Closed gureckis closed 5 years ago
I tried to make this change (at least in a hacky hard-coded way) last night and my changes seemed to have no effect. Upon further investigation, it seems like the blocking might be occurring via a copy of experiment.py on the ad server, rather than the local one that I am changing. Is that an accurate assessment? If so, is there a way to bypass the ad server or otherwise test a change like this?
Reopening because it's still not implemented on the psiTurk ad server.
moving discussion of this over here.
i added a new field to the psiturk cloud for 'allow_repeats'. i don't think it broke any thing but let me know (please test your branch @deargle). it is a property of ads both in the sandbox and regular ad server now. however the sandbox ad server basically ignores this field because it always lets you repeat (helpful for debugging). the live ad server should assume if you don't specify that you want to block repeats.

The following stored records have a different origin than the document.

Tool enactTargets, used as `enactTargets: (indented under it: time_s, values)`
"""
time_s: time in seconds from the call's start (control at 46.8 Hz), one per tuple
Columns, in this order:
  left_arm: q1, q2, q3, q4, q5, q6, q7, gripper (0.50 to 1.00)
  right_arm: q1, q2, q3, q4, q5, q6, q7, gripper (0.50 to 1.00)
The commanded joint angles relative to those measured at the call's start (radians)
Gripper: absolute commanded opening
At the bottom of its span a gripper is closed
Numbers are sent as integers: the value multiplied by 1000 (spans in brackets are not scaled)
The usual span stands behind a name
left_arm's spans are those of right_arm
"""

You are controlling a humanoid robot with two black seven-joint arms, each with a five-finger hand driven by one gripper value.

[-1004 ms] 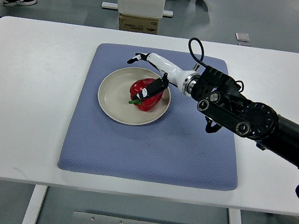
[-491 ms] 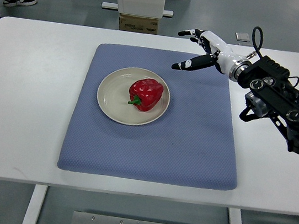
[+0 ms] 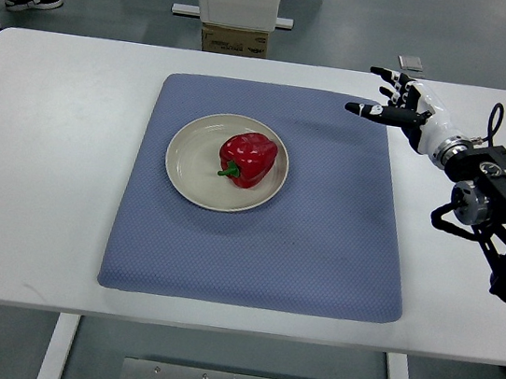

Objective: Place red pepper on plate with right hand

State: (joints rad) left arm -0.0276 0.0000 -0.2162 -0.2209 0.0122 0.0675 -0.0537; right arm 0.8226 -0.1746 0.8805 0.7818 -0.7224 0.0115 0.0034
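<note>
All fingers of the right hand (image 3: pixel 399 102) are spread, holding nothing, apart from the red pepper (image 3: pixel 248 160).

Glossy, smooth red pepper (image 3: pixel 249 160) on a matt cream plate (image 3: pixel 186 175) that looks ceramic. Beneath it, a blue-grey mat (image 3: pixel 320 246) with finely dimpled cloth texture. Smooth white bench (image 3: pixel 39 169). At 2 o'clock, right hand (image 3: pixel 399 103) of shiny white plastic with black fingers (image 3: pixel 363 109).

Single top view only. The camera sits on the robot's side, above the near edge of the white table (image 3: pixel 48 170), looking steeply down and forward. The whole tabletop fits in frame at moderate range. Floor shows beyond the table's far edge. No second view to compare.
</note>
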Motion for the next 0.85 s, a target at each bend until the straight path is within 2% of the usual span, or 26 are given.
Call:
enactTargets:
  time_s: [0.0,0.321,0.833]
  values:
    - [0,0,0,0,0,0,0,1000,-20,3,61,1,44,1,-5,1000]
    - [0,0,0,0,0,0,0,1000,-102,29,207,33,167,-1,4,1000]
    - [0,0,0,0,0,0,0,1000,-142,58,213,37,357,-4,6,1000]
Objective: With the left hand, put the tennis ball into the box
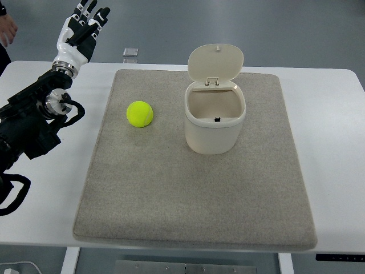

now the question is what the behavior should be concerning allow repeats. the logic in the section of the code can be kind of complex with so many different conditions that can come up. in addition the status codes are impacted by the hitId/assignementId values as well). what do people want?
quick summary: I think there are four conditions
allow_repeats
enabled. but what should happen?i guess the proposal is that everything stays the same except if allow_repeats
is turned on you can see the ad if your status >= SUBMITTED.
but is that right? I'm thinking that maybe the issue lies in the psiturk client check_worker_status
function. here it looks in your local db for a particular worker and returns information about this person. although the function itself is passed the workerId and assignmentId from psiturk.org the later is currently ignored.
https://github.com/NYUCCL/psiTurk/blob/master/psiturk/experiment.py#L180
since i've never done this the questions is if you do the task multiple times you get a new assignmentId as well. so really there needs to be something more complex in check_worker_status
where if allow_repeats
is false, it looks for the workerId ignoring assignmentId and behaves as usual. In contrast if allow_repeats
is true then you always lookup workerId and assignmentId and so repeats with different assignmentIds just act as usual?
phew.
please test your branch @deargle
Just tested, had great success. ad id if that's helpful.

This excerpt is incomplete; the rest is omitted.